TOPIC: ARGUMENT51 - The following appeared in a medical newsletter.

"Doctors have long suspected that secondary infections may keep some patients from healing quickly after severe muscle strain. This hypothesis has now been proved by preliminary results of a study of two groups of patients. The first group of patients, all being treated for muscle injuries by Dr. Newland, a doctor who specializes in sports medicine, took antibiotics regularly throughout their treatment. Their recuperation time was, on average, 40 percent quicker than typically expected. Patients in the second group, all being treated by Dr. Alton, a general physician, were given sugar pills, although the patients believed they were taking antibiotics. Their average recuperation time was not significantly reduced. Therefore, all patients who are diagnosed with muscle strain would be well advised to take antibiotics as part of their treatment."


Outline:
        1. Secondary infections do not certainly occur after severe muscle strain.
        2. Concept confusion, such as "some patients" and "all patients" as well as "severe muscle strain", and side effect overlooked by the author
        3. The validation of the experiment like the respective of the patients in study and the disparity of two doctors

Before recommending all patients who are diagnosed with muscle stain to take antibiotics as auxiliary treatment, a complete examination to the evidence afforded by the author is needed. The author seem to have assumed the hypothesis that secondary infections will seriously influenced the treatment of patients who have muscle stain are true without considering some other factors which may have impaired the credibility of the assertion.

First of all, whether secondary infections will certainly occur after muscle stain is kept unknown since that the author provides no evidence to substantiate it. In fact, there are a myriad of dangerous factors that will occur after one gets the severe muscle strain. For instance, it is entirely likely that due to the dysfunction of body caused by severe muscle strain, the body's other organ gradually worsen and so prevent some patients from restoring fast. For that matter, the hypothesis of doctors is not meaningful in general and therefore cannot be used widely unless the author can afford some reliable facts to exclude other risk factors.
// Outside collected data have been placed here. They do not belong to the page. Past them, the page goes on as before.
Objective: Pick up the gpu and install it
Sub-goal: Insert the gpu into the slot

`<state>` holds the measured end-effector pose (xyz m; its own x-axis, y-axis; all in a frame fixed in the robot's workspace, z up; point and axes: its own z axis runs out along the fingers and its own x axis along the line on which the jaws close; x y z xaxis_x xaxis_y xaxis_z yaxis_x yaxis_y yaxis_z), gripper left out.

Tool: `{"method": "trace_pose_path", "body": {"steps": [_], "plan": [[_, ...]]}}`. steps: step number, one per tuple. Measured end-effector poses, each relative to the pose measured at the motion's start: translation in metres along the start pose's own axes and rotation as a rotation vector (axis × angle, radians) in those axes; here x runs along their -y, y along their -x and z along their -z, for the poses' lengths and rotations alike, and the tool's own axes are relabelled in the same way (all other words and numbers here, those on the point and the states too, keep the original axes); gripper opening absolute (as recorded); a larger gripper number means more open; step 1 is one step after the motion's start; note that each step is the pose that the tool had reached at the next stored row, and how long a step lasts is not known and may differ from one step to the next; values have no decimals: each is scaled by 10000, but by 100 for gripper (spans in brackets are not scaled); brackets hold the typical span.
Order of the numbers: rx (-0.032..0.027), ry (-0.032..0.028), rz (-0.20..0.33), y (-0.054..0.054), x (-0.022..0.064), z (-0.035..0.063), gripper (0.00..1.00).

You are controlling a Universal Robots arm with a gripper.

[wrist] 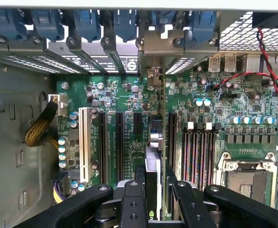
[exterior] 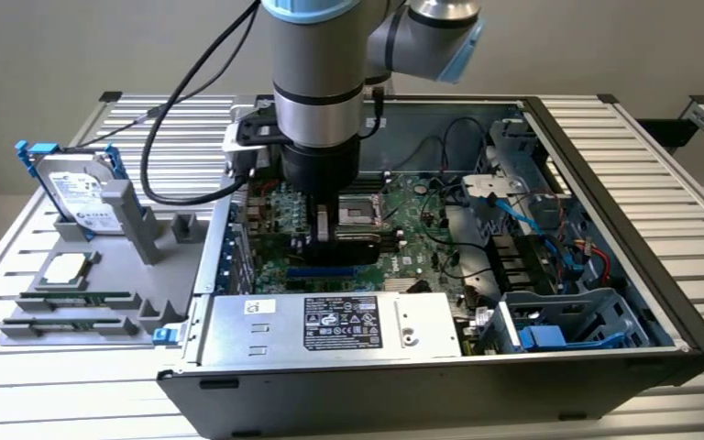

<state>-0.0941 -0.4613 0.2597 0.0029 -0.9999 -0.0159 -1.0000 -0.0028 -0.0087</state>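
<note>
My gripper (exterior: 327, 231) reaches down into the open computer case (exterior: 645, 275), over the green motherboard (exterior: 413, 220). It is shut on the gpu (exterior: 355, 247), whose black face shows just below the fingers. In the wrist view the gpu (wrist: 154, 137) is seen edge-on between the two black fingers (wrist: 132, 204) of the gripper (wrist: 159, 205). The card stands upright along the line of an expansion slot, between the neighbouring black slots (wrist: 119, 142). Its far end reaches the rear bracket openings (wrist: 153, 52). I cannot tell whether its lower edge sits in the slot.
A grey parts tray (exterior: 169, 275) at the exterior view's left holds a hard drive in a blue frame (exterior: 77, 197), a processor (exterior: 65, 269) and memory sticks (exterior: 77, 300). The power supply (exterior: 327, 325) lines the case front. Red cables (wrist: 272, 71) and the processor socket (wrist: 245, 175) lie beside the slots.
</note>
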Motion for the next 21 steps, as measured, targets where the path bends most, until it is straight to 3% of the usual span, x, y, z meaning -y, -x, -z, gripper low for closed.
{"method": "trace_pose_path", "body": {"steps": [21], "plan": [[1,15,-1,0,-27,-52,27]]}}
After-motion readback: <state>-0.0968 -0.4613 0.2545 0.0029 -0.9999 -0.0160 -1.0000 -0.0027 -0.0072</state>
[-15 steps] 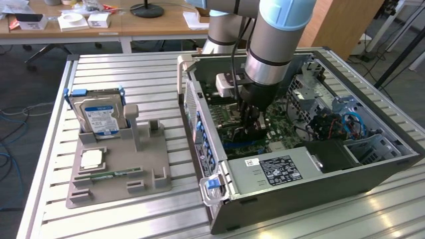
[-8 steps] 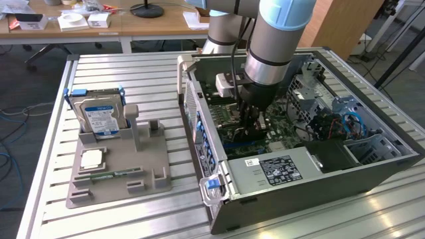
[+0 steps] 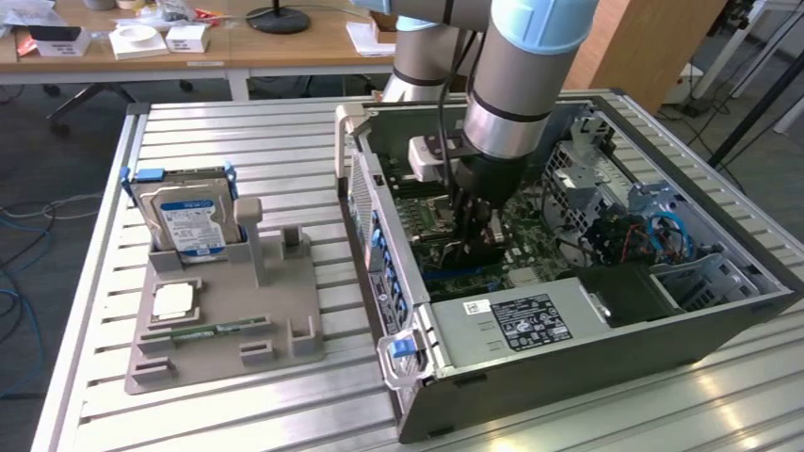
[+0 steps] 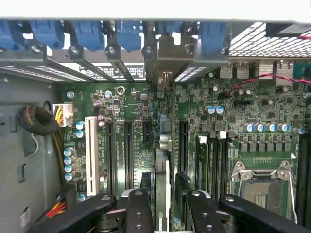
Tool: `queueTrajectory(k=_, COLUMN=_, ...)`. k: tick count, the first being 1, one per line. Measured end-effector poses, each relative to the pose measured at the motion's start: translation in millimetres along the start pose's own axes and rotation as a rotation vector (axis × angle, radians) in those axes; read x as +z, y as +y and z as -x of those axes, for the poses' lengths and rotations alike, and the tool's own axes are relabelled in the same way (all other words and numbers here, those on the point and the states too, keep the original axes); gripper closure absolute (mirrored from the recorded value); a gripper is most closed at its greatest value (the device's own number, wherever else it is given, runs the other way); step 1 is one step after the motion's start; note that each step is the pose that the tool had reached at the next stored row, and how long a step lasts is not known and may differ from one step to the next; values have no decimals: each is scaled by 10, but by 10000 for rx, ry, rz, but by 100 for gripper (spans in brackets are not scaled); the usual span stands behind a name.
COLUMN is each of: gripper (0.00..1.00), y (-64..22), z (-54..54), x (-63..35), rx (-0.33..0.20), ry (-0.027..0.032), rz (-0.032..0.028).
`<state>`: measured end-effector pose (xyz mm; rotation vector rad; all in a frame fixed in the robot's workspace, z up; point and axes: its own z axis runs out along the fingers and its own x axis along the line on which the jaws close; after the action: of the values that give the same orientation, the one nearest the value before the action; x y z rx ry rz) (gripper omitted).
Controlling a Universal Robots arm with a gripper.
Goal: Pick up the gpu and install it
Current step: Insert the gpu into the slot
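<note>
Open computer case (image 3: 603,311), my landmark for this view, lying on its side on the slatted table (image 3: 251,132) with the motherboard (image 4: 121,97) exposed. My arm (image 3: 528,66) reaches straight down into the case, and the gripper (image 3: 475,247) sits low over the board, beside the power supply (image 3: 522,320) with its white label.

In the wrist view the gpu (image 4: 163,160) stands on edge among the expansion slots of the case, seen as a thin card running from between my fingers (image 4: 138,213) toward the rear slot brackets with blue clips (image 4: 116,36); its metal bracket (image 4: 167,60) lines up with that rear wall. My fingers stand spread on either side of the card, with a gap visible between each pad and the card, so I read the hand as parted and not clamping it. The empty processor socket (image 4: 262,187) lies to one side of the card within the case.

Outside the case, on the exterior view's left, a grey holder tray (image 3: 226,320) carries a hard drive (image 3: 188,221), a processor chip (image 3: 173,301) and a green memory stick (image 3: 207,331).
</note>
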<state>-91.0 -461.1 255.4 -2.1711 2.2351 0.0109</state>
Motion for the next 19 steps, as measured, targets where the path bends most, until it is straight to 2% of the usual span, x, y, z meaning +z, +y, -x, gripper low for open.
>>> queueTrajectory(k=19, gripper=66, y=-10, z=19, x=-798, rx=2, ry=-1, rz=0)
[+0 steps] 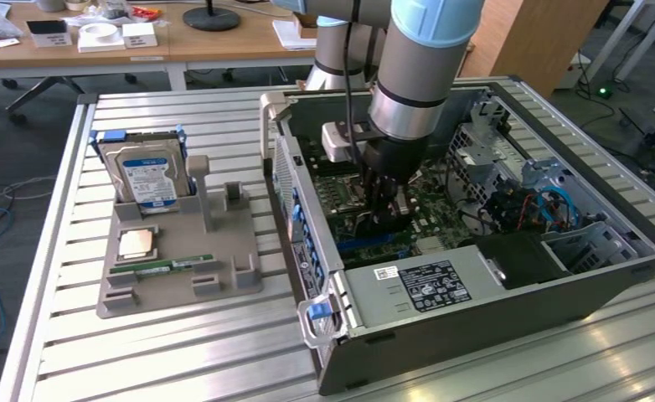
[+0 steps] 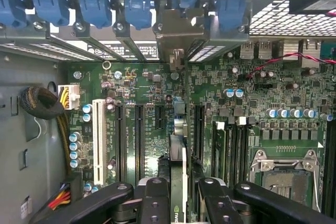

Moreover, the author seems to have confused some important concepts, which will make his or her recommendation untenable.  Can "some people" involved in the hypothesis represent "all patients"? Can "severe muscle strain" be equal with "muscle strain"? In fact, perhaps those who easily get secondary infections after severe muscle strain have certain special institution, which make them sensitive to antibiotics; conversely, the majority of patients who muscle strain do not. Moreover, the side effects also are not provided. It is entirely possible that the treatment of using antibiotics will have an unfavorable influence on the female in long term. Further, it probably seriously impacted the ability of the female to bear their children.

Finally, the reliability of the clinical experiment that two groups of patients are respectively treated by two doctors from different departments is open to doubt. On one hand, the author does not afford any information regarding the two groups of patients, such as ages, gender, health conditions, and so on, which seriously impact the accuracy of result of the treatment. For example, perhaps the group patients treated by Dr. Newland are young men and have stocky body and another group treated by Dr. Alton who are over 60 years old and so have bad health, and so the former apparently can recover more quickly than the latter. On the other hand, it is also quite possible that two doctors from different departments adopt distinct cures for their patients, which leads to the disparity of treatment. Furthermore, the doctor in sports possible adopted one kind of new radio therapy which extremely promotes the recovery of patients; but the physician did not. Consequently, the result of treatment is different.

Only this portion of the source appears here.